§ Task requirements: Print the data that follows exactly, leaving nothing out.

══ Data ══

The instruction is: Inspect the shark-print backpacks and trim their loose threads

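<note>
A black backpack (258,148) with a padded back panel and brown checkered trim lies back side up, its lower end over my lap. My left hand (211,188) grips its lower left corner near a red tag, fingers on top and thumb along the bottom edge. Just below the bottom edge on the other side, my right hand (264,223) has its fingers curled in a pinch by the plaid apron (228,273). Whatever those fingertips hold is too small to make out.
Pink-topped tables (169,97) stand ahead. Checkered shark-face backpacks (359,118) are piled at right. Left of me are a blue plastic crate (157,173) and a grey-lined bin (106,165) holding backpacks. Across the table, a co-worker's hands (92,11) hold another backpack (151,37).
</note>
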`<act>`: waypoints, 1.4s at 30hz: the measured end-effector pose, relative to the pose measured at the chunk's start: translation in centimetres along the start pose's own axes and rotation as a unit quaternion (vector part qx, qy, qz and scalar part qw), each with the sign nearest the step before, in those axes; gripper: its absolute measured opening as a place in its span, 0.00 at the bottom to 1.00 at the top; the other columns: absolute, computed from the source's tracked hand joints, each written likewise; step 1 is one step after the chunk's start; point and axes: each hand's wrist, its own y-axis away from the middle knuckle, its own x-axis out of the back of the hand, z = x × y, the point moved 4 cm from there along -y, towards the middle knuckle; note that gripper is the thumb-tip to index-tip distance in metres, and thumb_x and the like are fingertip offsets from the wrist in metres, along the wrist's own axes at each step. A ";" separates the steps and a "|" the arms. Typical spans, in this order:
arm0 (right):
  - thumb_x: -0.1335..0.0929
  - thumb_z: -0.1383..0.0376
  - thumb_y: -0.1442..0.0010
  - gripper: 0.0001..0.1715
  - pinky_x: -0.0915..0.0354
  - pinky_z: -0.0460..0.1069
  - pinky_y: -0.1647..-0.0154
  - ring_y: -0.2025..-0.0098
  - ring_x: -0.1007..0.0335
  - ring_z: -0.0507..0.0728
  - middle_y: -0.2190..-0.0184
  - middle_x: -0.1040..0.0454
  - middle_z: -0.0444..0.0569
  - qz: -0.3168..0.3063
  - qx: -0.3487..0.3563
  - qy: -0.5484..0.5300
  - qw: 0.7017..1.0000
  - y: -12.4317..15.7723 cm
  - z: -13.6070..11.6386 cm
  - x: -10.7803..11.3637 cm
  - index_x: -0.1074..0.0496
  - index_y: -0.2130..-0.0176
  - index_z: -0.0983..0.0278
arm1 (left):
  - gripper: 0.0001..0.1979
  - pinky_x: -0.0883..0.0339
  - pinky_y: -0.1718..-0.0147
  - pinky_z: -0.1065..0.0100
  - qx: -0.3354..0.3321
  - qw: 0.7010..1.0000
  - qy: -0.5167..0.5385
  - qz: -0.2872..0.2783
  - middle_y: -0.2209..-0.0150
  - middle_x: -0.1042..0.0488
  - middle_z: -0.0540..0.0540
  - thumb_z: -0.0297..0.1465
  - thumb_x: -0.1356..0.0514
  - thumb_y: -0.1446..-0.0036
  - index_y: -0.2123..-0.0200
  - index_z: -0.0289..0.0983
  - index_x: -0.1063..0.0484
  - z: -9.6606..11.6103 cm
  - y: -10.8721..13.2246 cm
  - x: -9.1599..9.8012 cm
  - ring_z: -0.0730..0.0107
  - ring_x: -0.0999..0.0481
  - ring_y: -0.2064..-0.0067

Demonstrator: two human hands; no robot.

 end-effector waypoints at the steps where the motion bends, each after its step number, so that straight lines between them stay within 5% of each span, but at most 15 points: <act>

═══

§ Written response:
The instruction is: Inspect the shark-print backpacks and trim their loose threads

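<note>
A black backpack (258,148) with a padded back panel and brown checkered trim lies back side up, its lower end over my lap. My left hand (211,188) grips its lower left corner near a red tag, fingers on top and thumb along the bottom edge. Just below the bottom edge on the other side, my right hand (264,223) has its fingers curled in a pinch by the plaid apron (228,273). Whatever those fingertips hold is too small to make out.
Pink-topped tables (169,97) stand ahead. Checkered shark-face backpacks (359,118) are piled at right. Left of me are a blue plastic crate (157,173) and a grey-lined bin (106,165) holding backpacks. Across the table, a co-worker's hands (92,11) hold another backpack (151,37).
</note>
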`<act>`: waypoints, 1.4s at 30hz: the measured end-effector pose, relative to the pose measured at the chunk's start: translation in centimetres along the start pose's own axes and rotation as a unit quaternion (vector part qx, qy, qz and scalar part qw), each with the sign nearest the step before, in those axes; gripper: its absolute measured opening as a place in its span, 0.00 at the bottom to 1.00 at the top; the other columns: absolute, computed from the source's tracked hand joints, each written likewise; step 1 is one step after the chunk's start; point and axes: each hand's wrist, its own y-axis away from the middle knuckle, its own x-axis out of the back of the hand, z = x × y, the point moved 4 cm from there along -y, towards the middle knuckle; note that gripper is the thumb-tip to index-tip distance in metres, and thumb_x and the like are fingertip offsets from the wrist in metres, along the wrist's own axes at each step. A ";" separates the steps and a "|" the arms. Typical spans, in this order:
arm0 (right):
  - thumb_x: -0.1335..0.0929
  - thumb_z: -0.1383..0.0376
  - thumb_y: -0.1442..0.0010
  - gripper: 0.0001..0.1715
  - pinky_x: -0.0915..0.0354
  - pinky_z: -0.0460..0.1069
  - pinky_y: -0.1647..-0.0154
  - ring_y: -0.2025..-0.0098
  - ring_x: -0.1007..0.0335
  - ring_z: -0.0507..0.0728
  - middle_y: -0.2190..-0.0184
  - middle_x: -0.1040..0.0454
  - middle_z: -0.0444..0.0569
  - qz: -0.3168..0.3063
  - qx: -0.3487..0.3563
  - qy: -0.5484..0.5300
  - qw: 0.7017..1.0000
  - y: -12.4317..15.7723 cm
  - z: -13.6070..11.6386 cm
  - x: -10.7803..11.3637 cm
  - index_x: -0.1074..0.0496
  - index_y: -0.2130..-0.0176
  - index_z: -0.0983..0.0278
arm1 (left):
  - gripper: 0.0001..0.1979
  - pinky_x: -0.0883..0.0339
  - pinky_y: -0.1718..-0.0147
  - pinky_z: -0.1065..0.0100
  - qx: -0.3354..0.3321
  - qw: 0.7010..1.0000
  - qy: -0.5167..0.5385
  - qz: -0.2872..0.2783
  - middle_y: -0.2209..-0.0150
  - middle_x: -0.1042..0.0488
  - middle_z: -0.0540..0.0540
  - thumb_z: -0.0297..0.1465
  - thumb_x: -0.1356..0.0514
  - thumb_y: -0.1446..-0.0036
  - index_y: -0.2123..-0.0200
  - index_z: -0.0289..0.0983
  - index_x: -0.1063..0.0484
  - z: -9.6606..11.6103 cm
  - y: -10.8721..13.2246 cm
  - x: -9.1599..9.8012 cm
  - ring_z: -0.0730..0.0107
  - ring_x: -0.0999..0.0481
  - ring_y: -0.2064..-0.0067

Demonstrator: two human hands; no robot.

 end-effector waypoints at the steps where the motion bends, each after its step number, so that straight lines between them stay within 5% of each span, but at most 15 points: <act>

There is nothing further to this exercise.